*What to do*
Set down the data below without change, skipping the pictures it holds.
== Dataset section ==
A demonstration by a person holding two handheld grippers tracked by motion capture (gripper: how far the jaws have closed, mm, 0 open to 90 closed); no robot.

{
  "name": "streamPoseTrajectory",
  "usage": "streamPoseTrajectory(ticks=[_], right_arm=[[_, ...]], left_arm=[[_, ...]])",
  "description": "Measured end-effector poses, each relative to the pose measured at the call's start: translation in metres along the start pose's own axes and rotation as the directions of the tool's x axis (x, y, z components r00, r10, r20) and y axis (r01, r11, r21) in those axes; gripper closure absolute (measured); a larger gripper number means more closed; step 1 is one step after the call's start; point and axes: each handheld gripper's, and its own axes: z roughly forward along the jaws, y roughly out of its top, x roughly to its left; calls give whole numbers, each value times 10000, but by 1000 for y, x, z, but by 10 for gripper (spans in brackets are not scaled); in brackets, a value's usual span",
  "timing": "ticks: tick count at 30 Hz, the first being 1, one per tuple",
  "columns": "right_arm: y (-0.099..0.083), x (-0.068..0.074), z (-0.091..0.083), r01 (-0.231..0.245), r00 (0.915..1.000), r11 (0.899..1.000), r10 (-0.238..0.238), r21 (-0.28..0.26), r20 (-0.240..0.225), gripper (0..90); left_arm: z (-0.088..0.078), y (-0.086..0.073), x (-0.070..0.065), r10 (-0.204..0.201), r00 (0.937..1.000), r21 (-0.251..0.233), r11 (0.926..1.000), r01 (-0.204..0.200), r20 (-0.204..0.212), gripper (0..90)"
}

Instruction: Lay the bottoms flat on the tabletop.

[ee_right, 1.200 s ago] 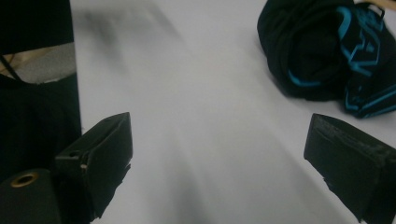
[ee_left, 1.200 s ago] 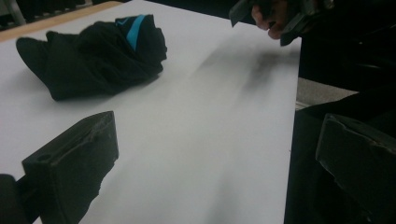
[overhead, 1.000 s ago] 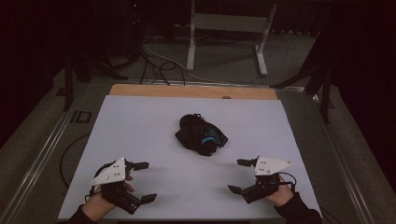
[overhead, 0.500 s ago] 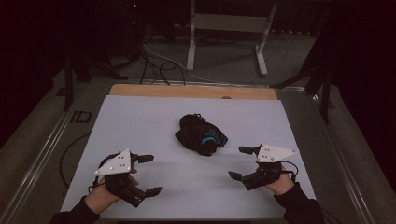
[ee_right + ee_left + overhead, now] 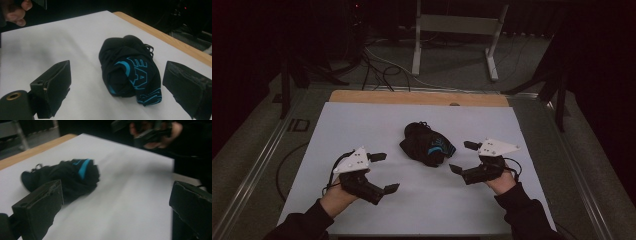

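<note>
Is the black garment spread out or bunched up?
Bunched up: the black garment sits in a crumpled heap, its blue print creased over the folds.

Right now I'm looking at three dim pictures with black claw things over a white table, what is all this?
A person sits at a table with a white top and holds a two-jaw tool in each hand. The high view looks down from above: left gripper, right gripper. The other two pictures come from cameras that ride on each tool, looking out between its black jaws. Between the tools lies a crumpled black garment with blue lettering. Both grippers are open and hold nothing; neither touches the cloth.
</note>
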Motion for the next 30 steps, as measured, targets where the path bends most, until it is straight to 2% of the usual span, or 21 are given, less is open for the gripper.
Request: streamPoseTrajectory(ticks=[4, 6, 8, 11, 12, 13, 15, 16, 18, 19, 23, 25, 27, 30], right_arm=[[0, -3, 9, -141, 9998, 9998, 139, 106, 160, 86], [-1, -4, 14, -204, 9994, 9997, 200, 149, 274, 128], [-2, -4, 18, -320, 9991, 9993, 315, 167, 273, 128], [-7, -2, 29, -433, 9986, 9981, 420, 444, 306, 136], [-7, -2, 29, -433, 9986, 9981, 420, 444, 306, 136], [-11, 0, 35, -290, 9980, 9974, 252, 663, 575, 150], [-12, 2, 36, -302, 9977, 9974, 261, 658, 627, 165], [-14, 3, 38, -326, 9977, 9970, 283, 709, 609, 183], [-19, 5, 43, -388, 9964, 9964, 329, 755, 784, 231], [-21, 5, 45, -423, 9962, 9962, 363, 757, 787, 243], [-27, 6, 53, -576, 9939, 9944, 487, 882, 991, 322], [-29, 7, 57, -562, 9950, 9937, 477, 967, 879, 407], [-31, 9, 61, -476, 9959, 9931, 388, 1076, 819, 414], [-33, 11, 66, -488, 9958, 9916, 390, 1197, 830, 428]], left_arm=[[13, 2, 1, 33, 9991, 144, 9999, -27, -412, 1], [21, 3, 2, 62, 9976, 248, 9997, -45, -693, 1], [28, 3, 3, 103, 9963, 380, 9993, -70, -852, 1], [39, 3, 3, 497, 9889, 728, 9966, -398, -1400, 1], [42, 2, 3, 487, 9879, 732, 9966, -383, -1472, 1], [46, 1, 4, 540, 9877, 759, 9962, -432, -1466, 1], [51, -1, 5, 640, 9877, 814, 9953, -527, -1423, 2], [56, -2, 5, 555, 9867, 958, 9946, -412, -1526, 2], [62, -3, 6, 80, 9901, 1100, 9939, 76, -1403, 7], [66, -4, 7, -45, 9901, 1219, 9923, 217, -1404, 10], [82, -10, 11, -97, 9898, 1857, 9819, 362, -1419, 51], [90, -15, 13, -101, 9879, 2114, 9764, 431, -1546, 63], [96, -19, 16, -137, 9891, 2118, 9763, 449, -1467, 82], [104, -24, 21, -43, 9895, 2391, 9702, 391, -1445, 157]])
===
*Exercise result*
A demonstration by a person holding two handheld grippers tracked by motion capture (gripper: how far the jaws have closed, mm, 0 open to 90 closed); no robot.

{
  "name": "streamPoseTrajectory",
  "usage": "streamPoseTrajectory(ticks=[_], right_arm=[[_, ...]], left_arm=[[_, ...]])",
  "description": "Measured end-effector poses, each relative to the pose measured at the call's start: translation in metres along the start pose's own axes and rotation as the directions of the tool's x axis (x, y, z components r00, r10, r20) and y axis (r01, r11, r21) in those axes; gripper closure absolute (measured); a larger gripper number means more closed; step 1 is one step after the call's start; point and axes: each handheld gripper's, and its own axes: z roughly forward along the jaws, y roughly out of its top, x roughly to its left; calls give whole numbers, each value times 10000, but by 1000 for y, x, z, but by 10 for gripper (spans in brackets are not scaled); in brackets, a value's usual span",
  "timing": "ticks: tick count at 30 Hz, the first being 1, one per tuple",
  "columns": "right_arm: y (-0.099..0.083), x (-0.068..0.074), z (-0.091..0.083), r01 (-0.231..0.245), r00 (0.915..1.000), r11 (0.899..1.000), r10 (-0.238..0.238), r21 (-0.28..0.26), r20 (-0.240..0.225), gripper (0..90); left_arm: z (-0.088..0.078), y (-0.086..0.073), x (-0.070..0.065), r10 (-0.204..0.201), r00 (0.937..1.000), r21 (-0.251..0.233), r11 (0.926..1.000), r01 (-0.204..0.200), r20 (-0.204..0.212), gripper (0..90)"
}

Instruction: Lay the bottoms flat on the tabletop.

[ee_right, 1.200 s ago] 
[ee_left, 1.200 s ago] 
[overhead, 1.000 s ago] 
[overhead, 0.500 s ago] 
[ee_right + ee_left + overhead, now] 

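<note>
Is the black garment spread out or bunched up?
Bunched up: the black garment sits in a crumpled heap, its blue print creased over the folds.

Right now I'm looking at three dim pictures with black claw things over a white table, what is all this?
A person sits at a table with a white top and holds a two-jaw tool in each hand. The high view looks down from above: left gripper, right gripper. The other two pictures come from cameras that ride on each tool, looking out between its black jaws. Between the tools lies a crumpled black garment with blue lettering. Both grippers are open and hold nothing; neither touches the cloth.
</note>
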Motion for the next 30 steps, as measured, targets where the path bends most, until it is straight to 2% of the usual span, or 21 are given, less is open for the gripper.
Request: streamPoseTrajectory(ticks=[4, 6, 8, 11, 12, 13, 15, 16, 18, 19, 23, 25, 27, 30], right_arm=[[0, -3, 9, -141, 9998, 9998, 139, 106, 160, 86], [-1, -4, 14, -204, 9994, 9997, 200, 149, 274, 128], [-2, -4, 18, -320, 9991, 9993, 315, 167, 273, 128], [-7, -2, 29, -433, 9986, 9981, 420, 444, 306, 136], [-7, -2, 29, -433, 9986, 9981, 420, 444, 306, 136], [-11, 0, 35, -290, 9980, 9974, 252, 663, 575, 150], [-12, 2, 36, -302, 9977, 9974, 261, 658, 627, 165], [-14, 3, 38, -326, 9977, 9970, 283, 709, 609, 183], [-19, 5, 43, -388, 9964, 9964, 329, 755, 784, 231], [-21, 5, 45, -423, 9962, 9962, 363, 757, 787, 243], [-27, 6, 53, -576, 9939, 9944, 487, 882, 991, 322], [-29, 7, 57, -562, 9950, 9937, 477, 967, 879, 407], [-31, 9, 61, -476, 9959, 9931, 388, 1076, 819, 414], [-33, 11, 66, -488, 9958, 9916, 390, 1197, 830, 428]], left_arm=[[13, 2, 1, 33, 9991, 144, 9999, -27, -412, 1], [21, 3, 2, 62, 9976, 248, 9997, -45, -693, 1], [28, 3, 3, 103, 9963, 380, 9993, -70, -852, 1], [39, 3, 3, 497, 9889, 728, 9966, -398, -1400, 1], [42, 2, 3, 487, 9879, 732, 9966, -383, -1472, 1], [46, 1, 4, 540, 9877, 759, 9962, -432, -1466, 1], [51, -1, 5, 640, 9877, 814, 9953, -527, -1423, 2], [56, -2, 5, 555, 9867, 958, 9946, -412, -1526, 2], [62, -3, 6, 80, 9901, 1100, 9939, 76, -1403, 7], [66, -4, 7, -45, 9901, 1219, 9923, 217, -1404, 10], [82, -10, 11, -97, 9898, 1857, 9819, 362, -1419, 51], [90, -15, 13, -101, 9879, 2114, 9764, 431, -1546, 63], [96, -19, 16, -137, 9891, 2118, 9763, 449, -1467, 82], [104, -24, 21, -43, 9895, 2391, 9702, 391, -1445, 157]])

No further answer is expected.